## Prompt
In the data below, which lines hold "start"? Copy every one.

===============

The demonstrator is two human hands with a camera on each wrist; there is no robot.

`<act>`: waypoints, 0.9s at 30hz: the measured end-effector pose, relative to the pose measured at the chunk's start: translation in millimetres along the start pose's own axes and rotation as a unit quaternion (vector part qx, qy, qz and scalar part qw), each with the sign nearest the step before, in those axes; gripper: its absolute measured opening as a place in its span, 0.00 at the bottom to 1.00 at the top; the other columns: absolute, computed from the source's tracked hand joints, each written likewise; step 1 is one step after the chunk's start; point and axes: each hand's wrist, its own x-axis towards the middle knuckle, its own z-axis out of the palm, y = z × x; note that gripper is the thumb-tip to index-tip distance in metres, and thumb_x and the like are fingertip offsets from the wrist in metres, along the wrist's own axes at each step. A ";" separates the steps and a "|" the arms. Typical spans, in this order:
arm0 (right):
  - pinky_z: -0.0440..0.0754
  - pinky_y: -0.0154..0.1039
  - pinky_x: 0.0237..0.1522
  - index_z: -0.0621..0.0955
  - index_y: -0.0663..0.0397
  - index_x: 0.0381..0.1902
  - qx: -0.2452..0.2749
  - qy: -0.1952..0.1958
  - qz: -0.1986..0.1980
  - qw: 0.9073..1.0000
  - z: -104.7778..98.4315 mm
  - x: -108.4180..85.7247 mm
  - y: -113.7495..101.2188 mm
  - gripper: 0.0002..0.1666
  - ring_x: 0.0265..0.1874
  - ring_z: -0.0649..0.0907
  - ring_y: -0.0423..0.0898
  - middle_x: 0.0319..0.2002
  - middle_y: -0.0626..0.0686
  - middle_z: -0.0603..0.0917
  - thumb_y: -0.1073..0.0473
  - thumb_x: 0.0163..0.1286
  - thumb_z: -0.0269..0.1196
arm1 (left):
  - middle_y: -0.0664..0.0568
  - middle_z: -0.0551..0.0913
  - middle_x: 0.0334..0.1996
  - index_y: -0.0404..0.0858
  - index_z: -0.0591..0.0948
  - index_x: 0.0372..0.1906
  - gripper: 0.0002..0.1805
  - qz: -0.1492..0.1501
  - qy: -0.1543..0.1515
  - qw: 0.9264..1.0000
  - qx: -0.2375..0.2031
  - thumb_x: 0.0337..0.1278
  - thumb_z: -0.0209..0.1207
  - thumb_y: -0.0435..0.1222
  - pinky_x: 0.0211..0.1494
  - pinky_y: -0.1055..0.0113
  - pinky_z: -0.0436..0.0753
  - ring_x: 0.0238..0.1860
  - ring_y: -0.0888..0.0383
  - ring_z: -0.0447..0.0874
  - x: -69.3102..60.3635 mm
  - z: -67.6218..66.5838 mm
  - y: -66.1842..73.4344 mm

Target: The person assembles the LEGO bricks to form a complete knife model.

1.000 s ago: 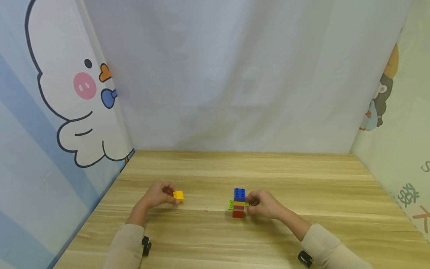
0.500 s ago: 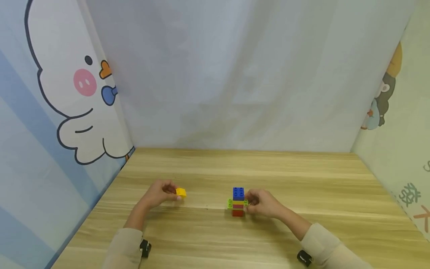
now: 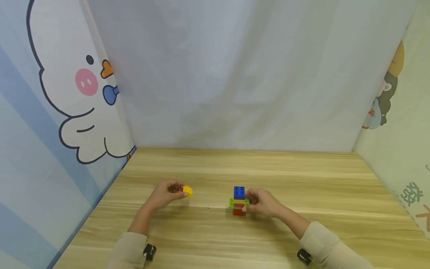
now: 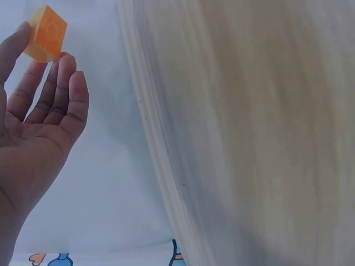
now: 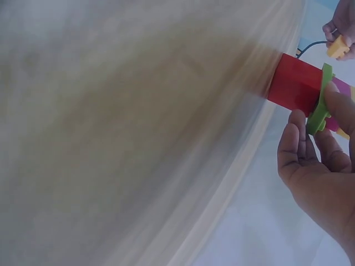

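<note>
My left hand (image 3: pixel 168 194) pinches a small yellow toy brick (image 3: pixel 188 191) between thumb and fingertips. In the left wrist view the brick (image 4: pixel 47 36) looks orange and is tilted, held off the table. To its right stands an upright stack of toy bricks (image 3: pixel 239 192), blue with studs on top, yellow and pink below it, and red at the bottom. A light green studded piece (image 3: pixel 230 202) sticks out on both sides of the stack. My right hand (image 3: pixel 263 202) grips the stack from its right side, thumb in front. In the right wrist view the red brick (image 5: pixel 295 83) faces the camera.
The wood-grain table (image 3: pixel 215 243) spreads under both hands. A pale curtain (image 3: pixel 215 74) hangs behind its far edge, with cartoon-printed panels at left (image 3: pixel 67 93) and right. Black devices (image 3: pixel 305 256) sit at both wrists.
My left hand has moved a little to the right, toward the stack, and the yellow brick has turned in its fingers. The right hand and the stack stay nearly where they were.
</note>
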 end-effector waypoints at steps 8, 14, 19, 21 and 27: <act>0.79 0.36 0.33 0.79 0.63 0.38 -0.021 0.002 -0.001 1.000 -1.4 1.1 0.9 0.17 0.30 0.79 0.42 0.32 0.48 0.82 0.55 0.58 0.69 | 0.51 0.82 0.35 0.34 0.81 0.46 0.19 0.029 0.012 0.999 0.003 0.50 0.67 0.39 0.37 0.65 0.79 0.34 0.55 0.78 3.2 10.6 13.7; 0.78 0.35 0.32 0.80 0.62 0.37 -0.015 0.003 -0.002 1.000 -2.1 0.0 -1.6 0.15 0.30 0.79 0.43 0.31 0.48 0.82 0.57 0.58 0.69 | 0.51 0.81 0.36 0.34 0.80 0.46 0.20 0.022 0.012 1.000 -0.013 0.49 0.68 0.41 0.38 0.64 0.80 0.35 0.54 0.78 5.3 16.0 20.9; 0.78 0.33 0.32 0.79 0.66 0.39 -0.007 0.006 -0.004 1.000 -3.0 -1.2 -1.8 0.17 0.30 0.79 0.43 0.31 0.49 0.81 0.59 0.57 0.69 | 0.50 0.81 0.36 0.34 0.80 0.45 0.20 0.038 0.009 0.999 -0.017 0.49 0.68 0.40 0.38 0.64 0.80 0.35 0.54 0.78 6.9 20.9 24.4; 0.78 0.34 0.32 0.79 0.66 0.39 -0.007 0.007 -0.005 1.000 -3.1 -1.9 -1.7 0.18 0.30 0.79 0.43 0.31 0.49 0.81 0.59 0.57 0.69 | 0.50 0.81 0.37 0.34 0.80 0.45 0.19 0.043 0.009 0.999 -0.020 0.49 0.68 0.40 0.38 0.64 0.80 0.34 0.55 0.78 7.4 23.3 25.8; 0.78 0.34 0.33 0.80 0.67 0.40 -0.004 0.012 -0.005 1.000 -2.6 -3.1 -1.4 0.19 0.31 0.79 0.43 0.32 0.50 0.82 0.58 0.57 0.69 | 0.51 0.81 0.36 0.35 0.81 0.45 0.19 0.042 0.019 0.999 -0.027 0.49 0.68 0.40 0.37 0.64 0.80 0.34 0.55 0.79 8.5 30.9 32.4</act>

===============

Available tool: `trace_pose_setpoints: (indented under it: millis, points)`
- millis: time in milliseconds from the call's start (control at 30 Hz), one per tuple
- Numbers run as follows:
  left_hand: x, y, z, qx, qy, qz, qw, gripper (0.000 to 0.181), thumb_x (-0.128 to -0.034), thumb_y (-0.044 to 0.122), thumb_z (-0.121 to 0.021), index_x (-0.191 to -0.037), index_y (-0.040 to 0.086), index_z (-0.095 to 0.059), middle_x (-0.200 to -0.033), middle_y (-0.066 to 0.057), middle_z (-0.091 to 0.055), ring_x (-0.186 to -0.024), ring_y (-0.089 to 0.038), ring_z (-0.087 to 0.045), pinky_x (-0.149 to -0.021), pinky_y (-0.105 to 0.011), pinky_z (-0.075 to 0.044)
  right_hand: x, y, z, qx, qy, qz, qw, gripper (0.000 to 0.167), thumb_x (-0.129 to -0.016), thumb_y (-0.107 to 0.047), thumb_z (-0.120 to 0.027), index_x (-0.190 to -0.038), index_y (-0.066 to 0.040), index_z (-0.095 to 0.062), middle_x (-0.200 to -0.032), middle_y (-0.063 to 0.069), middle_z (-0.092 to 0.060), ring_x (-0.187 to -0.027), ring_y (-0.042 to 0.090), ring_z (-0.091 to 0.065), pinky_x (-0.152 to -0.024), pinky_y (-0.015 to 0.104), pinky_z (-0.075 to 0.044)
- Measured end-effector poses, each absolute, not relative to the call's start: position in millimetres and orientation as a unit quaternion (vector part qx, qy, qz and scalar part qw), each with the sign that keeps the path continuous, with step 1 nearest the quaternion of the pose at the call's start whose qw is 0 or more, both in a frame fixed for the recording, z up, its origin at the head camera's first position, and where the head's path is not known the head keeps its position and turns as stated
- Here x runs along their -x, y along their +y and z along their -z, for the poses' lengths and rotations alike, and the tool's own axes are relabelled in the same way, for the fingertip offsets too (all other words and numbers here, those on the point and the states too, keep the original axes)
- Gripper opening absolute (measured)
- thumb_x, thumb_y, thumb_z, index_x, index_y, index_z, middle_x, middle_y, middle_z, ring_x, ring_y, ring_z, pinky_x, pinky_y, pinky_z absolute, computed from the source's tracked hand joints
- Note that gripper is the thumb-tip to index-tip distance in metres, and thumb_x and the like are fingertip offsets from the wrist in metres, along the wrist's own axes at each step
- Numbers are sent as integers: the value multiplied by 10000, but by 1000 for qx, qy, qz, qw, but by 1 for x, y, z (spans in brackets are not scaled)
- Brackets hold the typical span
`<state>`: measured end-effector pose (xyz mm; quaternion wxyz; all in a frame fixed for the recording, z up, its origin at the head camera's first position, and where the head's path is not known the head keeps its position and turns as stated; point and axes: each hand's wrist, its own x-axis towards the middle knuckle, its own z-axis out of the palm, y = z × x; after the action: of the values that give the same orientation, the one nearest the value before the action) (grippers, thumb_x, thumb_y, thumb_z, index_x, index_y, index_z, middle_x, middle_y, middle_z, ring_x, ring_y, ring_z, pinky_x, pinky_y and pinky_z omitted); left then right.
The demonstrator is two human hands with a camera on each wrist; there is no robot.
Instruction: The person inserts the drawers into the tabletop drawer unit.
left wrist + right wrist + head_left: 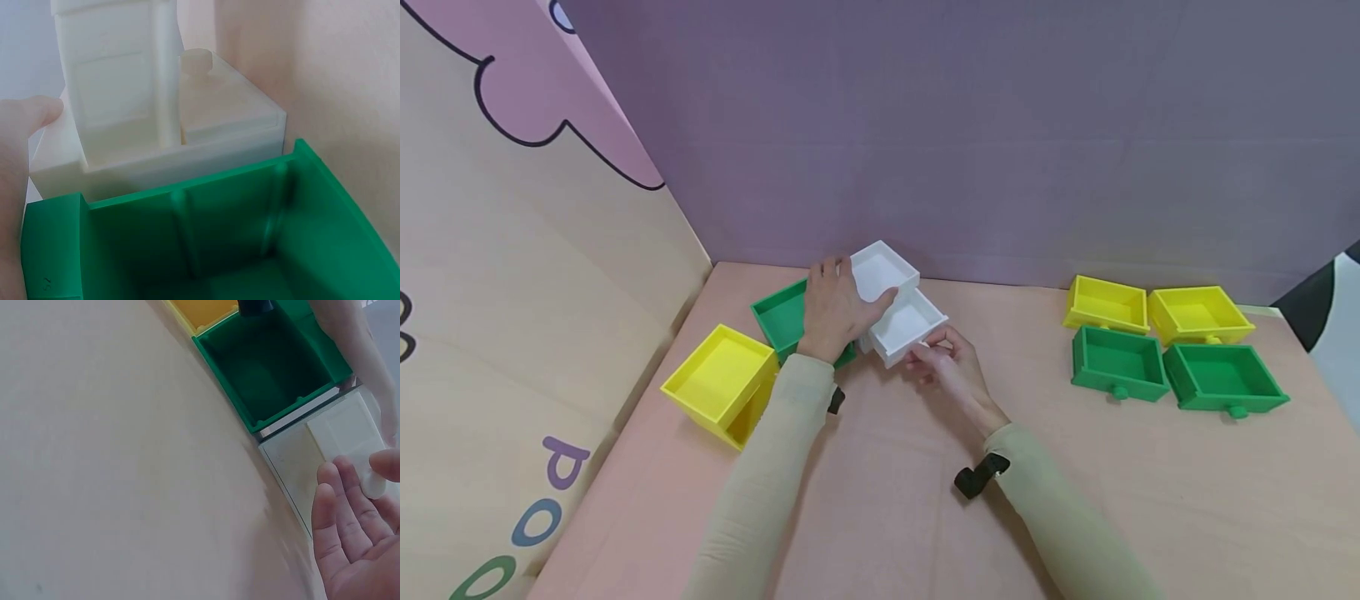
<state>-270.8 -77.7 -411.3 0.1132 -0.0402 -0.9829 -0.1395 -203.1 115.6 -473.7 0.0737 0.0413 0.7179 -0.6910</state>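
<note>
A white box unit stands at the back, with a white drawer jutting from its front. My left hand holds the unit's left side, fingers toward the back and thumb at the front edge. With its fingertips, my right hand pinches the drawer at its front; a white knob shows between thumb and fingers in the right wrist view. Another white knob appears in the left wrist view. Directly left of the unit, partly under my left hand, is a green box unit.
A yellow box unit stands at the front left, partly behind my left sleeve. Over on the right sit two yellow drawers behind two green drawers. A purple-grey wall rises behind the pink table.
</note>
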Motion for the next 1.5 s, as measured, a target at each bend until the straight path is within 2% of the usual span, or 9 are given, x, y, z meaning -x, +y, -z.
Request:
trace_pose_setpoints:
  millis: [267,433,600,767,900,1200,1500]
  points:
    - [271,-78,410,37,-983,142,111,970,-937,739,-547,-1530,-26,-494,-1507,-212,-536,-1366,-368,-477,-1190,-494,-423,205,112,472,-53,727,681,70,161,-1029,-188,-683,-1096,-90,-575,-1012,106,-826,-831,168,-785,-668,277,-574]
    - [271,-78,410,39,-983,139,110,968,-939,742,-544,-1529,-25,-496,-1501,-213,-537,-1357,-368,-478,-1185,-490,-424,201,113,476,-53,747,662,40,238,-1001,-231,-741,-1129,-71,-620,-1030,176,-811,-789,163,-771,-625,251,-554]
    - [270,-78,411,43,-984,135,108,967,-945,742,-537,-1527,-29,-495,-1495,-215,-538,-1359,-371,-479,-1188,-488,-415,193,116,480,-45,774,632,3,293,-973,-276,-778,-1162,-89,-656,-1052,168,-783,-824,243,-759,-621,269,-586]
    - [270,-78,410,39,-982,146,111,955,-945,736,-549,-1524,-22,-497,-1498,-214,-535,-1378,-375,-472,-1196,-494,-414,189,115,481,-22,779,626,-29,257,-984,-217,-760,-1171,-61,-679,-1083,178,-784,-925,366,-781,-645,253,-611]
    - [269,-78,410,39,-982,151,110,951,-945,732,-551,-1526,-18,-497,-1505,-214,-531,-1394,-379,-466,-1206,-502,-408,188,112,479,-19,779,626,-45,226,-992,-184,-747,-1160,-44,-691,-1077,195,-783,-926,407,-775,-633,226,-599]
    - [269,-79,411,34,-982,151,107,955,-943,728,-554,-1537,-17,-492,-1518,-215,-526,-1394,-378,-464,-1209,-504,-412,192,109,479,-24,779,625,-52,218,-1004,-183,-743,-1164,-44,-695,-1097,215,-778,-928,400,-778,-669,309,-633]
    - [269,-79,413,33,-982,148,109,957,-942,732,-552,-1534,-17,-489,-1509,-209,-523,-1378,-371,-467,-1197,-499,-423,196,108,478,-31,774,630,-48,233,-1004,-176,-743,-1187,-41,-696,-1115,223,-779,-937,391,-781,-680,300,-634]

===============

## Expected answer
`<act>`: waypoints, 0.9s at 30hz: the measured end-effector pose, relative to the pose measured at the chunk's start: translation in millimetres along the start pose's own axes and rotation as a unit quaternion (vector part qx, qy, qz and scalar part qw), each with the sign nearest the step before, in those axes; gripper: its absolute measured opening as a place in its span, 0.00 at the bottom to 1.00 at the top; the other columns: absolute, computed from the source's tracked hand joints, each written likewise; step 1 is one step after the chunk's start; point and axes: each hand's wrist, its own x-axis towards the middle knuckle, its own z-axis out of the palm, y = z × x; note that gripper is the thumb-tip to index-tip distance in metres, and thumb_x and the like are fingertip offsets from the wrist in metres, along the wrist's own axes at each step. A ";" separates the steps and a "|" the arms. Typical spans, in this order:
- millis: time in milliseconds from the call's start (control at 30 Hz), one per tuple
- Measured end-effector poses, each absolute, not relative to the call's start: position in millimetres and orientation as a unit quaternion (vector part qx, qy, qz and scalar part qw), each with the sign that keeps the path continuous, with step 1 nearest the quaternion of the pose at the call's start whose qw is 0 or more, both in a frame fixed for the recording, z up, its origin at the head camera's first position, and where the head's path is not known the head keeps its position and turns as stated

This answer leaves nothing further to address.